Laval police officer suspended without pay over racial profiling case against Black man
A Laval police officer has been suspended for 18 days without pay after Quebec’s police ethics committee ruled that he racially profiled a Black man in 2017.
The officer, Michael Boutin, came under fire for the incident in which he shoved the man at a gas station traffic stop and deleted the man’s cellphone recording of the interaction.
After knocking the phone to the ground, the officer asked the man, Pradel Content, to unlock the phone so that the footage could be erased.

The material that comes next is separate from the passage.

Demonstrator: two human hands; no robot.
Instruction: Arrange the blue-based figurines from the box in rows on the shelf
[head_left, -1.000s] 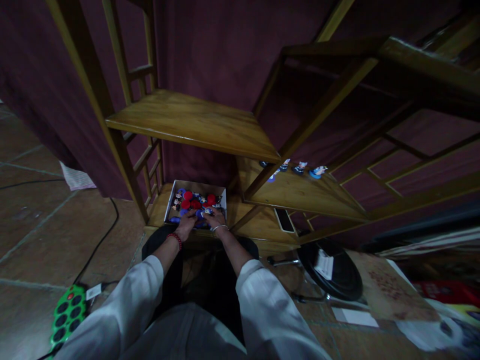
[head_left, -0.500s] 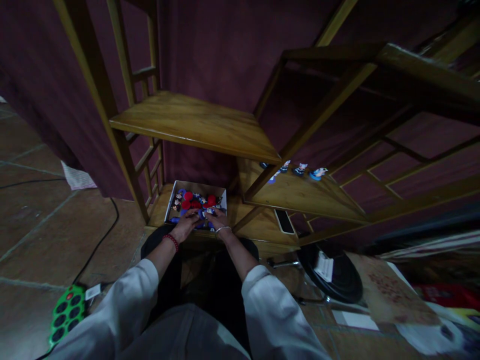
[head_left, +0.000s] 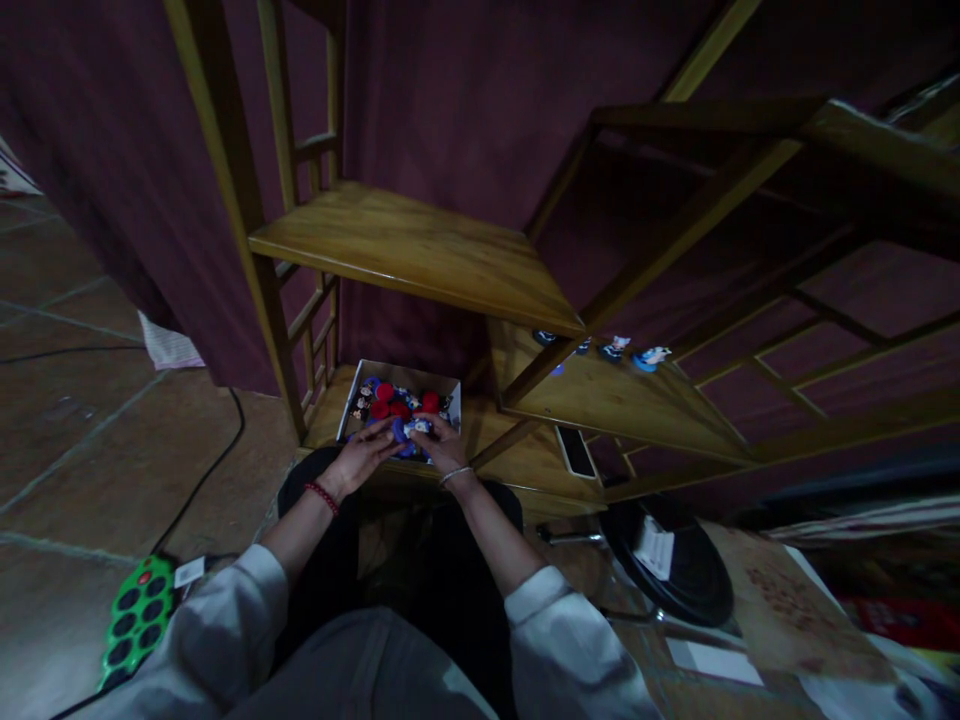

- READ MORE: Black man told 'they shoot people like you' wins racial profiling case against Laval police officer
At the end of the May 14, 2017 altercation over an alleged distracted driving violation, the police officer told Content that he’s lucky to live in Quebec rather than the United States “because they shoot people like you there,” the committee's written decision quoted the officer as saying.
The officer testified that he saw the man using his cellphone while driving, but the committee said Boutin's evidence was not credible and sometimes "implausible."
The ethics committee imposed the sentence on Jan. 7, according to the Montreal-based Montreal-based Centre for Research-Action on Race Relations (CRARR), which supported the man in his complaints to various oversight bodies.
Content is expected to speak publicly about the officer's sentence at a virtual news conference on Thursday.
The sentence brings the nearly five-year ordeal to a close, however, the case is still before the Quebec Human Rights Tribunal.